NH Investment & Securities Report
[Asia Economy Reporter Minji Lee] NH Investment & Securities maintained a buy rating and a target price of 30,000 KRW for BH on the 21st. This is based on the expectation that the company will achieve its best-ever performance this year through recovery in its core business and growth in new businesses.
BH is estimated to have recorded an operating profit of 23.4 billion KRW in the fourth quarter of last year, marking a 97% growth compared to the same period the previous year. However, due to the expansion of sales of North American smartphones with lower selling prices, it is expected to fall short of the market estimate of 36.4 billion KRW.

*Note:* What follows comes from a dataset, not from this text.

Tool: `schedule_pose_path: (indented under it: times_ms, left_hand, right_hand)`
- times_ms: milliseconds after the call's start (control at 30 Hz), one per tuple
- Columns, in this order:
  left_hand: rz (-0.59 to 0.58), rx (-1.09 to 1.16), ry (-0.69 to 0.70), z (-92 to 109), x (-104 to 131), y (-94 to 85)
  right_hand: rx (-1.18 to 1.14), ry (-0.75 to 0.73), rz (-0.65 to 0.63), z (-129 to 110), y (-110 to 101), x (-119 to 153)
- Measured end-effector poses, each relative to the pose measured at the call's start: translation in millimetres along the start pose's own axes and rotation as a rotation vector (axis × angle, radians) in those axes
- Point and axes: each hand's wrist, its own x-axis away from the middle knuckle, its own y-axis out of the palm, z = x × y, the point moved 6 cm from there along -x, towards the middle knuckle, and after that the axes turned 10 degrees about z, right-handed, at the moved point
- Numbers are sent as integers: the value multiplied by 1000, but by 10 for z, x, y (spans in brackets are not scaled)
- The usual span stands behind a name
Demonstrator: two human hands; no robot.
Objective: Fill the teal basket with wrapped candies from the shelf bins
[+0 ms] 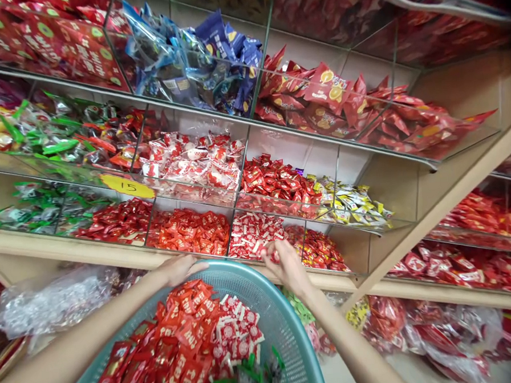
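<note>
My left hand [179, 270] lies along the far left rim of a teal plastic basket [297, 321], fingers stretched out beside the shelf edge. Inside the basket are orange-red wrapped candies [187, 315], darker red packets [118, 358], small red-and-white candies [237, 329] and some dark candies in green-ended wrappers [252, 377]. Just past the right part of the rim, my right hand [285, 261] has its fingers curled together. It is in front of a shelf bin of red-and-white candies [253, 234]; whatever its fingers hold is too small to make out.
Clear-fronted shelf bins rise ahead, holding orange-red candies [189, 232], blue packets [197, 63] and red packets [327, 90]. A yellow tag [127, 187] reads 15. Clear plastic bags [59, 299] lie below at left, bagged goods [451, 330] at lower right. A slanting wooden upright [411, 229] divides the shelves.
</note>
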Motion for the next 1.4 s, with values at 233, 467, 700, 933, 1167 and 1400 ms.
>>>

This year, operating profit is projected to reach 111 billion KRW, a 102% increase from last year, setting a record high. Improvements in demand, weakening competition intensity, and expansion of new business sales are anticipated.
Specifically, the company expects performance improvement driven by demand recovery from North American smartphone manufacturers and increased penetration of OLED displays. Sales to North American smartphone companies are expected to increase by 32.8% compared to last year due to increased smartphone shipments by clients, expanded OLED penetration, and weakened competition intensity. Client smartphone shipments are forecasted to rise by about 8% year-on-year.
New businesses such as flexible printed circuit boards (FPCB) for electric vehicle battery packages and 5G antenna cable FPCBs are also predicted to experience high growth. The sales proportion of these two products is expected to rapidly expand from 10.5% this year to 45.7% in 2024. Researcher Lee Gyuha explained, “It is very positive that new products are being adopted in high-growth industries such as electric vehicles and 5G smartphones.”
Researcher Lee Gyuha stated, “Considering the recovery of the core business and the mid- to long-term growth potential of new businesses such as FPCB for electric vehicle batteries and 5G smartphone antenna cables, a PER (price-to-earnings ratio) of 8 times based on this year’s earnings per share is excessively undervalued.”